Oleh: Ibnu ‘Athā’illāh as-Sakandarī
Judul Asli: Bahjat-un-Nufūs
 
 
Penerjemah: Fauzi Faishal Bahreisy
Penerbit: Zaman

17

‘Uzlah

Penyendirian Spiritual (91)

 

Kini adalah zaman saat orang-orang senang berkumpul. Sering kali ketika duduk dalam suatu forum, engkau melakukan maksiat. Kalau bukan dengan melakukan dosa, minimal lalai dan berpaling dari Allah. Oleh karena itu, banyak generasi salaf yang shāliḥ memilih tinggal di rumah sambil sibuk dengan taat dan ibadah, serta berusaha untuk tidak banyak berinteraksi dengan manusia ketika kemunkaran merajalela. Jika nafsumu mengajak untuk berkumpul dengan masyarakat luas, sibukkan ia di rumah dengan melalukan ketaatan. Kecuali, jika engkau keluar rumah untuk melakukan amar ma‘ruf, nahi munkar, bekerja mencari nafkah, atau memenuhi kebutuhan kaum muslim, dan memberikan manfaat kepada mereka. Apabila itu yang menjadi tujuan, janganlah engkau terlambat keluar sebab ia termasuk ibadah.

Sebagian mereka tidak keluar untuk shalat berjamaah, karena di jalan ada berbagai bid‘ah dan kemunkaran. Salah satunya adalah Imām Mālik ibn Anas r.a. Sebab, shalat berjamā‘ah merupakan laba. Sedangkan laba baru diperoleh setelah modal terkumpul. Menurut mereka, binatang buas itu tidak terdapat di padang pasir. Tetapi, ia terdapat di pasar-pasar dan di jalan-jalan. Binatang buas tersebut adalah bahaya yang bisa menggigit qalbu kaum mu’min.

Oleh karena itu, engkau harus berkhalwat (menyepi) dan ber‘uzlah (mengasingkan diri). Orang yang benar dalam ‘uzlahnya akan berhasil mendapat karunia Tuhan. Tandanya adalah dengan tersingkapnya tirai, hidupnya qalbu, terwujudnya rasa cinta, mempunyai semangat untuk menjaga agama dan syarī‘at Allah, serta memelihara hukum-Nya.

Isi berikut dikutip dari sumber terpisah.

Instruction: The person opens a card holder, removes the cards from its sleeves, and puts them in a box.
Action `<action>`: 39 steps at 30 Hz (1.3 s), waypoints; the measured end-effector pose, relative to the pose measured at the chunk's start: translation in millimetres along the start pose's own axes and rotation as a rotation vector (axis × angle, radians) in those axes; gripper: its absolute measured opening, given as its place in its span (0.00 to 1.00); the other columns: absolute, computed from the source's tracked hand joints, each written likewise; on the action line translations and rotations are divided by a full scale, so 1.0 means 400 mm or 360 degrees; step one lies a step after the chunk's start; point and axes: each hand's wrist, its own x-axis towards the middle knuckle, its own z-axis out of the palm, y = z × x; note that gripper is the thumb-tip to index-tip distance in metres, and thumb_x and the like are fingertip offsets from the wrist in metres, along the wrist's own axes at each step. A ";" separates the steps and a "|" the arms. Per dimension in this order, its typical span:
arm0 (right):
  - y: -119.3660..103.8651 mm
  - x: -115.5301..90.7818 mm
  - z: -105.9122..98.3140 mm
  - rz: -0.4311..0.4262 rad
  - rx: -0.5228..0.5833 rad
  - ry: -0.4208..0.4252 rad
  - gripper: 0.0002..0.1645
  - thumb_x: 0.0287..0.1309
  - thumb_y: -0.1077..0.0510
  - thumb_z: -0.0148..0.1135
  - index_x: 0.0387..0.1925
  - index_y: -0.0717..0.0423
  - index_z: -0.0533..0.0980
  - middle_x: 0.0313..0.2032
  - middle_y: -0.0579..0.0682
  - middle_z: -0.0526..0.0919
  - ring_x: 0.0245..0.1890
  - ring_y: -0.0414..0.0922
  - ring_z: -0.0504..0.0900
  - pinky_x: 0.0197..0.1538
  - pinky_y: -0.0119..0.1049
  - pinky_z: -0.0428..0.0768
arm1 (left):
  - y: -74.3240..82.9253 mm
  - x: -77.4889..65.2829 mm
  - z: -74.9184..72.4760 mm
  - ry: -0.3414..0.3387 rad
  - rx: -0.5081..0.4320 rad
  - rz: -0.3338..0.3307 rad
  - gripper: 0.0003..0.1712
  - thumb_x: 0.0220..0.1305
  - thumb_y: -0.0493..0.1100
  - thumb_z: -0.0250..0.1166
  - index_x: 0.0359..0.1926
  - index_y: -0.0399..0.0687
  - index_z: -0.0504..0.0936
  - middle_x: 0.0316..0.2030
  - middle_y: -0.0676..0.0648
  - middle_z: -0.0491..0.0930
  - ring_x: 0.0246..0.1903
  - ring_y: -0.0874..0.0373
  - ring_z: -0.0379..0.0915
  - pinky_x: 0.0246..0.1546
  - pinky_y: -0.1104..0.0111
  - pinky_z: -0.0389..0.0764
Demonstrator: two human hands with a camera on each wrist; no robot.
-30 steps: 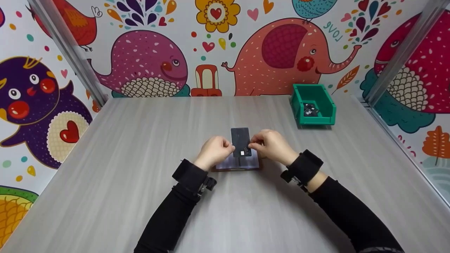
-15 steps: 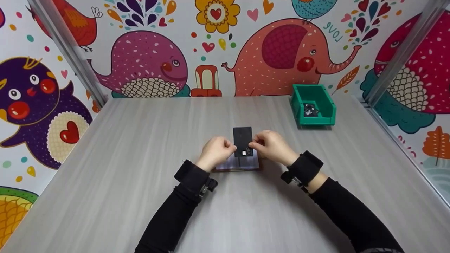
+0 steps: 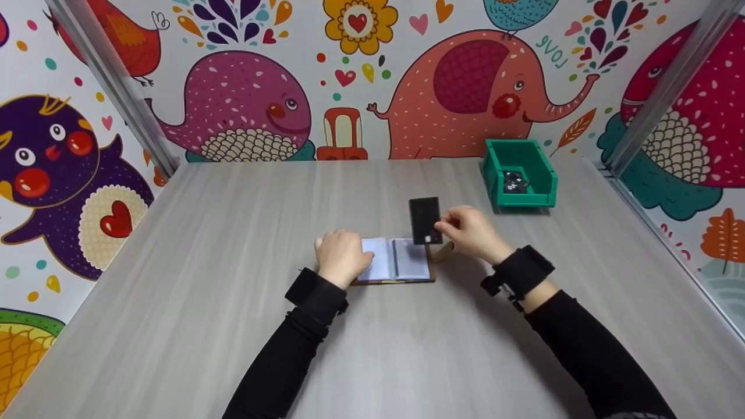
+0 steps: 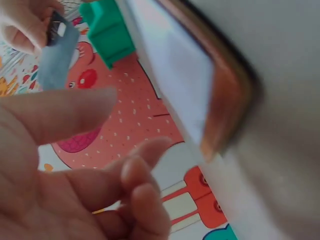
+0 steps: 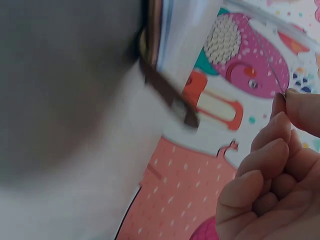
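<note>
A black card (image 3: 425,221) with a small light chip stands raised over the right page of a card holder. My right hand (image 3: 470,234) pinches its right edge between thumb and fingertips; in the right wrist view that card (image 5: 270,65) shows only as a thin edge. The brown-edged card holder (image 3: 375,262) lies spread open, with whitish clear sleeves. My left hand (image 3: 342,257) is at its left side. In the left wrist view the left hand (image 4: 75,185) has thumb and fingers apart, holding nothing, with the card holder (image 4: 180,75) beyond them.
A green bin (image 3: 521,201) with several dark cards (image 3: 514,183) inside stands at the back right of the grey table (image 3: 233,233). A brown strap (image 5: 170,97) with a snap sticks out from the card holder. Printed walls border the table.
My left hand has let go of the card and moved left and down to the card holder. My right hand has carried the card right and slightly upward, uncovering the sleeves.
</note>
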 end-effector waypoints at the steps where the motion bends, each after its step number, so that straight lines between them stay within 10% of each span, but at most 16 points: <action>1: 0.010 0.001 -0.008 0.0003 -0.0023 0.0028 0.11 0.60 0.63 0.67 0.23 0.60 0.76 0.22 0.48 0.74 0.24 0.43 0.69 0.32 0.38 0.67 | -0.002 -0.001 0.002 -0.0016 0.0027 -0.0018 0.16 0.53 0.51 0.73 0.25 0.42 0.82 0.31 0.44 0.79 0.37 0.47 0.75 0.41 0.56 0.67; 21: 0.165 -0.001 -0.194 0.0448 -0.0233 0.0271 0.15 0.70 0.55 0.57 0.33 0.63 0.77 0.27 0.55 0.76 0.27 0.49 0.71 0.35 0.42 0.67 | -0.003 -0.009 0.017 -0.0169 0.0186 -0.0067 0.20 0.49 0.53 0.76 0.34 0.43 0.84 0.38 0.42 0.81 0.42 0.45 0.75 0.43 0.55 0.66; 39: 0.254 0.007 -0.254 0.0979 -0.0234 0.0349 0.26 0.73 0.49 0.47 0.49 0.69 0.77 0.43 0.64 0.79 0.38 0.55 0.75 0.40 0.44 0.70 | -0.002 -0.008 0.021 -0.0187 0.0242 -0.0056 0.20 0.51 0.55 0.75 0.35 0.43 0.84 0.38 0.42 0.80 0.42 0.46 0.74 0.44 0.56 0.67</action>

Wahai hamba Allah, tak usah kau hiraukan pandangan orang. Tetapi, lihatlah bagaimana Allah memandangmu. Juga, tak usah kau pedulikan mereka dengan sibuk bersama-Nya. Saat manusia bersikap kasar kepadamu, ketahuilah bahwa itu sengaja Allah lakukan agar terbuka pintu bagimu mendekat kepada-Nya.

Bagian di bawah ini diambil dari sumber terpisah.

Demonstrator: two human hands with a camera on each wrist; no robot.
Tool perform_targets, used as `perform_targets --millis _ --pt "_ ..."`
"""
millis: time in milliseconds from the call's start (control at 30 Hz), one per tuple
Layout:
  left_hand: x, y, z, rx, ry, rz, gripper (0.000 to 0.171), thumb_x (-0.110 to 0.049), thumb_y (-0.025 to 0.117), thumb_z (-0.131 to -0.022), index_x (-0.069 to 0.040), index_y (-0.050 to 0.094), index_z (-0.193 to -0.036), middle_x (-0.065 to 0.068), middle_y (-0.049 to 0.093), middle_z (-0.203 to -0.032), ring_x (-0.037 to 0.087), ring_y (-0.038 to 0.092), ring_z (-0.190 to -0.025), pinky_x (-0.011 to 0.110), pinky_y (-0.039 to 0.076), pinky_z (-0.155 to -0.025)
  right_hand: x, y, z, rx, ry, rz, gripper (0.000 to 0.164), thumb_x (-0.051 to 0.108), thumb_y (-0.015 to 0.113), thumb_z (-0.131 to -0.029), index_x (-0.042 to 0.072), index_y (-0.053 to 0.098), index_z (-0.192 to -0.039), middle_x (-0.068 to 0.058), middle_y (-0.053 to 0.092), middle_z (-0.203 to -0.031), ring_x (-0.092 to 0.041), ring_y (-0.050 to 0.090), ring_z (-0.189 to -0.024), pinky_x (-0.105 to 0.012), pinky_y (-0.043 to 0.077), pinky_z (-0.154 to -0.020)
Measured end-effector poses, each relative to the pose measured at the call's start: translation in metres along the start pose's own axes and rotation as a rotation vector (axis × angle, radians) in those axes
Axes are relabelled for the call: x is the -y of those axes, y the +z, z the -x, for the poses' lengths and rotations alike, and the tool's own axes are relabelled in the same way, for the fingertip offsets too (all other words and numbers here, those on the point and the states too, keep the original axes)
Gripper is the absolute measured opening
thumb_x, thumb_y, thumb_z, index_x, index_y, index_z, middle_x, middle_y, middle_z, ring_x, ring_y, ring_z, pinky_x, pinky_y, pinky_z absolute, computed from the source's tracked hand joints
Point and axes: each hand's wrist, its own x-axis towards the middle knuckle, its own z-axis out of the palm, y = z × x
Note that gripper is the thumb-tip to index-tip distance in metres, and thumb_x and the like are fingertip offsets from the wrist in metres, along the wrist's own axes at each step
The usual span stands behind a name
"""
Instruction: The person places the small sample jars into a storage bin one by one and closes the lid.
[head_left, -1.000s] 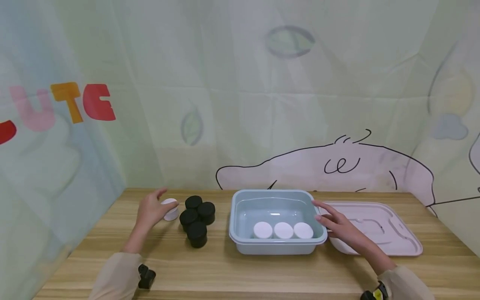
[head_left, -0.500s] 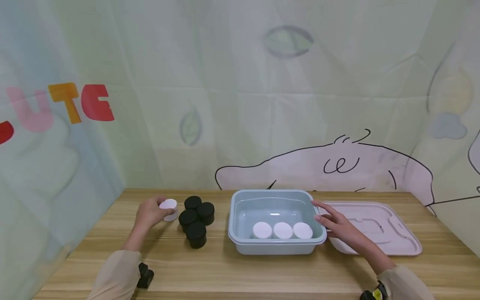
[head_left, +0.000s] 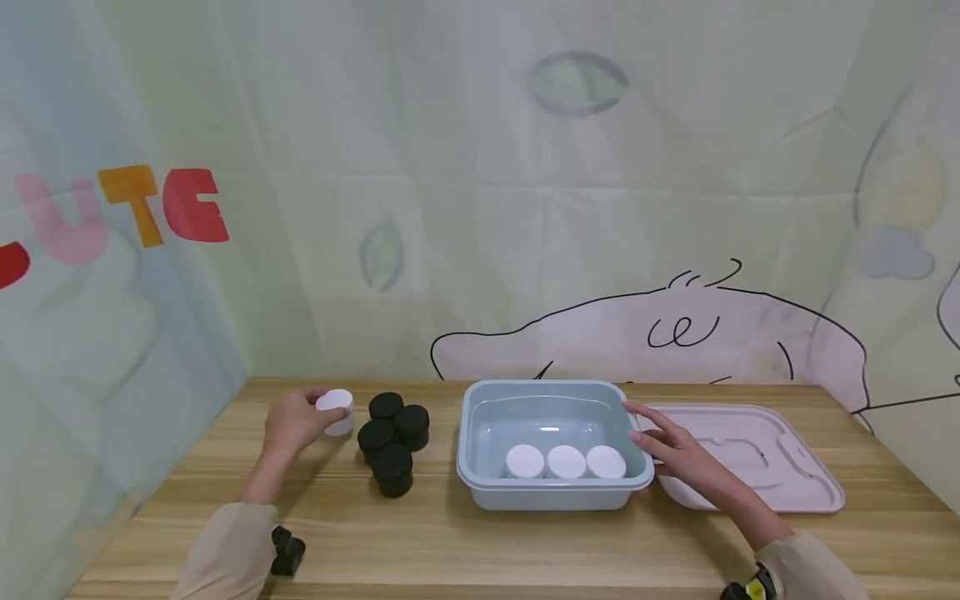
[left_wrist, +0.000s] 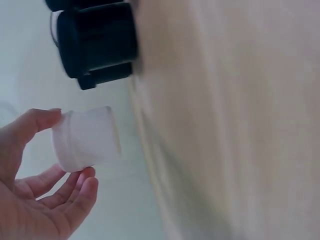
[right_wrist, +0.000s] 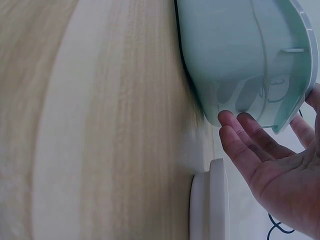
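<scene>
My left hand (head_left: 295,421) pinches a small white round jar (head_left: 335,412) between thumb and fingers at the left of the table. In the left wrist view the white jar (left_wrist: 87,138) is held by its lid end, its base close over the wooden surface. Several black lidded jars (head_left: 393,471) stand in a cluster just right of it. My right hand (head_left: 686,454) rests against the right rim of a light blue plastic bin (head_left: 555,498), fingers loosely extended. In the right wrist view the fingers (right_wrist: 250,137) lie along the bin's outer wall. Three white jars (head_left: 566,461) sit in a row inside it, along the near wall.
A pale pink lid (head_left: 787,479) lies flat on the table to the bin's right, partly under my right hand. Behind the wooden table (head_left: 420,550) hangs a printed cloth backdrop (head_left: 480,208).
My left hand has closed around the white jar and shifted it slightly left and up from where it stood. The right hand, bin and black jars stay where they were.
</scene>
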Motion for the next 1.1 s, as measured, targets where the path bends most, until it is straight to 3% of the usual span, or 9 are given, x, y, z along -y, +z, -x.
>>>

Tidaklah Allah membuat lisan manusia pedas terhadapmu kecuali agar kau kembali bertobat pada-Nya. Bila engkau memutuskan hubungan dari makhlūq, pasti Allah akan membukakan pintu bagimu untuk mendekat kepada-Nya. Sebab, para wali Allah selalu mengalahkan nafsu mereka untuk bisa berkhalwat dan melakukan ‘uzlah. Mereka jauhkan nafsu tersebut dari syahwat dunia. Lalu mereka didik dengan menjaga diri, bersikap qanā‘ah, serta merasa cukup dengan yang ḥalāl dan baik. Mereka sembelih rasa tamak dan keinginan untuk dikenal orang dengan pisau kecemasan. Selanjutnya mereka mendengar dan bersahabat dengan Allah, menikmati munajat kepada-Nya, serta merasakan lezatnya dekat dari-Nya. Allah berfirman: “Sujudlah dan mendekatlah.” (al-‘Alaq [96]: 19).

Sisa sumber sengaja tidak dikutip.